Обсуждение: Use correct collation in pg_trgm
Hi hackers,
In thread [1] we found that pg_trgm always uses DEFAULT_COLLATION_OID
for converting trigrams to lower-case. Here are some examples where
today the collation is ignored:
CREATE EXSTENSION pg_trgm;
CREATE COLLATION turkish (provider = libc, locale = 'tr_TR.utf8');
postgres=# SELECT show_trgm('ISTANBUL' COLLATE "turkish");
show_trgm
---------------------------------------------
{" i"," is",anb,bul,ist,nbu,sta,tan,"ul "}
CREATE TABLE test(col TEXT COLLATE "turkish");
INSERT INTO test VALUES ('ISTANBUL');
postgres=# select show_trgm(col) FROM test;
show_trgm
---------------------------------------------
{" i"," is",anb,bul,ist,nbu,sta,tan,"ul "}
postgres=# SELECT similarity('ıstanbul' COLLATE "turkish", 'ISTANBUL'
COLLATE "turkish");
similarity
------------
0.5
If the database is initialized via initdb --locale="tr_TR.utf8", the
output changes:
postgres=# SELECT show_trgm('ISTANBUL');
show_trgm
--------------------------------------------------------
{0xf31e1a,0xfe581d,0x3efd30,anb,bul,nbu,sta,tan,"ul "}
and
postgres=# select show_trgm(col) FROM test;
show_trgm
--------------------------------------------------------
{0xf31e1a,0xfe581d,0x3efd30,anb,bul,nbu,sta,tan,"ul "}
postgres=# SELECT similarity('ıstanbul' COLLATE "turkish", 'ISTANBUL'
COLLATE "turkish");
similarity
------------
1
tr_TR.utf8 converts capital I to ı which is a multibyte character, while
my default collation converts I to i.
The attached patch attempts to fix that. I grepped for all occurrences
of DEFAULT_COLLATION_OID in contrib/pg_trgm and use the function's
collation OID instead DEFAULT_COLLATION_OID.

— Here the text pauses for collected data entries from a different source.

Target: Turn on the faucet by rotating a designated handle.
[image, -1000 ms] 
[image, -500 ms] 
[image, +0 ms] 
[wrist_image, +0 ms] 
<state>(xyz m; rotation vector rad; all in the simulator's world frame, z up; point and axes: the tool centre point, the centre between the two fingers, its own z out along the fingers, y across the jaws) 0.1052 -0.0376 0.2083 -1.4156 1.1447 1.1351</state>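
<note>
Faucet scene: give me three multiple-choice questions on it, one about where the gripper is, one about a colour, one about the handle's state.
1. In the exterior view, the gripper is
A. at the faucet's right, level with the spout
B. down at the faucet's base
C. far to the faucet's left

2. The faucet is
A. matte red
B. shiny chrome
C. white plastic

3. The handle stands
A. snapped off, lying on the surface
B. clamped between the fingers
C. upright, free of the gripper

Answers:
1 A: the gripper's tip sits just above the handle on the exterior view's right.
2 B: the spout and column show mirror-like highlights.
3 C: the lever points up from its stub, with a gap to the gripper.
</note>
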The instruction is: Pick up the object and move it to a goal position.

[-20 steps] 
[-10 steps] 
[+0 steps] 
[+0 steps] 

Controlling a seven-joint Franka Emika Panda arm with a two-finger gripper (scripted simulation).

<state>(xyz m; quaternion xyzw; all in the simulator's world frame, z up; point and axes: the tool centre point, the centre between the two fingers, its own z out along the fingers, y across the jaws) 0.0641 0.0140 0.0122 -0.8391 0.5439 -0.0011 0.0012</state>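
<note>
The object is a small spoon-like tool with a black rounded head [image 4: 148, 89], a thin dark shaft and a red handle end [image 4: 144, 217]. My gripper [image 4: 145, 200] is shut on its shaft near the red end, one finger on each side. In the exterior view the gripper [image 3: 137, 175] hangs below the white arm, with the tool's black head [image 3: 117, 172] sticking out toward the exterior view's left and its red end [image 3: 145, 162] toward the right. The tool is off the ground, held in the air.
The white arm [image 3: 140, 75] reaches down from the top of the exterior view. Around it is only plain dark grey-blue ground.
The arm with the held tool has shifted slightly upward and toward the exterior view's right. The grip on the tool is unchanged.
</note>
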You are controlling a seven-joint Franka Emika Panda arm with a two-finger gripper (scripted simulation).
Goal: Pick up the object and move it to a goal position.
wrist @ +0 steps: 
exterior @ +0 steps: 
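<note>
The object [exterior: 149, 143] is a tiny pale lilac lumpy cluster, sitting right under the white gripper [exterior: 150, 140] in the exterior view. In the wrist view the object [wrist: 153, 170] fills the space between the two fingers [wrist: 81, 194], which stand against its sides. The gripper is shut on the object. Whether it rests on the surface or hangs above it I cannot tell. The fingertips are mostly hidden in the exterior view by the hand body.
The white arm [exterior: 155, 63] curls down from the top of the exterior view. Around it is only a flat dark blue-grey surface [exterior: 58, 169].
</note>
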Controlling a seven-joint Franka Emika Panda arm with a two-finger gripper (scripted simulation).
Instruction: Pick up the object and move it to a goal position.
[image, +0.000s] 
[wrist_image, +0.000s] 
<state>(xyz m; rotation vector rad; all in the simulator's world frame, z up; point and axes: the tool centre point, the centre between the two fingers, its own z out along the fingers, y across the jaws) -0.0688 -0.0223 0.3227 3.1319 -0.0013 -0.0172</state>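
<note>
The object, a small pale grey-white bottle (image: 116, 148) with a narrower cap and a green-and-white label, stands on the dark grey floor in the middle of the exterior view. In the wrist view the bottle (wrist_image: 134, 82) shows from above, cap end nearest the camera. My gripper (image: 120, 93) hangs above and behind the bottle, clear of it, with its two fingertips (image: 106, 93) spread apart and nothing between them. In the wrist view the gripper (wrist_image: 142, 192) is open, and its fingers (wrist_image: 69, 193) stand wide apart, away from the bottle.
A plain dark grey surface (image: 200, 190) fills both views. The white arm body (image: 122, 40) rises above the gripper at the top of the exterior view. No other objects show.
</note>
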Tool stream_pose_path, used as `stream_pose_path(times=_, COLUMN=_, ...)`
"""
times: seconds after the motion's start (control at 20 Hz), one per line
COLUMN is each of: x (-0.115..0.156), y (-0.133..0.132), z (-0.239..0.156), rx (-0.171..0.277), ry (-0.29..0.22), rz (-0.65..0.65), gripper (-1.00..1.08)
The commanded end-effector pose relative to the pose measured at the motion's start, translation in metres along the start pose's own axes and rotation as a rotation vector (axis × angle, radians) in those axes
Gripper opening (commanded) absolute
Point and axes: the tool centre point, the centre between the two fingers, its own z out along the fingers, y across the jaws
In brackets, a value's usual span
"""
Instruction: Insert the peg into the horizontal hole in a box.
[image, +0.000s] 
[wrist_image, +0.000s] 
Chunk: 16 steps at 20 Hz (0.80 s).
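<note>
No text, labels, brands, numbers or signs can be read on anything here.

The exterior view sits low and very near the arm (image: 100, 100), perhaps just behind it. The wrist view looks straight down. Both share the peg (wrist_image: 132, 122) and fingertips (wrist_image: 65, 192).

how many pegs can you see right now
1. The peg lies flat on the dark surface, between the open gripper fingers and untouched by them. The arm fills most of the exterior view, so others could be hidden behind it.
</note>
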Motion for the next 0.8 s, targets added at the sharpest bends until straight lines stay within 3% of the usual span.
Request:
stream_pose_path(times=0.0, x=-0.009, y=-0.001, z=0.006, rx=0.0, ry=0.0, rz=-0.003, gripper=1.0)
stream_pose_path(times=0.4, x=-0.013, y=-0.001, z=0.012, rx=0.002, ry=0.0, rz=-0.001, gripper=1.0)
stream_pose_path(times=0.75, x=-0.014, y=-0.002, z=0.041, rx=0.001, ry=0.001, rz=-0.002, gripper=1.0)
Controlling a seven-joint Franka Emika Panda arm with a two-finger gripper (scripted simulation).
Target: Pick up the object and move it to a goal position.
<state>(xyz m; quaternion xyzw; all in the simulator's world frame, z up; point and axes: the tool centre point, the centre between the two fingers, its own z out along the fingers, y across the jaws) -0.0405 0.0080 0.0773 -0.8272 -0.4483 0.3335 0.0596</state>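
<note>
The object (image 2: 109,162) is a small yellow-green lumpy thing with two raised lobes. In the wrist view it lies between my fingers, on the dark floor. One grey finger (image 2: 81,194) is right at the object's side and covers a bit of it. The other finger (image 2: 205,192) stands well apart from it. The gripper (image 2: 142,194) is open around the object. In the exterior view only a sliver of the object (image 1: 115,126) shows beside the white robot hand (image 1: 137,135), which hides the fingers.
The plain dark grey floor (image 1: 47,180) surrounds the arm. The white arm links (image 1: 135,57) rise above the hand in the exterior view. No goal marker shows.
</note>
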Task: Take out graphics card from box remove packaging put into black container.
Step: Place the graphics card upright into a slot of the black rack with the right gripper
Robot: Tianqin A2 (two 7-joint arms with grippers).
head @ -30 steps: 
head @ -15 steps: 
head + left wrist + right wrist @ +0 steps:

The corresponding regression tests pass.
[1]
https://www.postgresql.org/message-id/e5dd01c6-c469-405d-aea2-feca0b2dc34d%40gmail.com
--
David Geier
Вложения
Hello! The patch is simple and it does what it says it does, I verified the difference in behavior with/without it. I think the test case included in the email should be part of the patch, maybe as a new file contrib/pg_trgm/sql/pg_trgm_collation.sql? It also needs a proper commit message, and seems like the affected indexes will need a REINDEX after this fix.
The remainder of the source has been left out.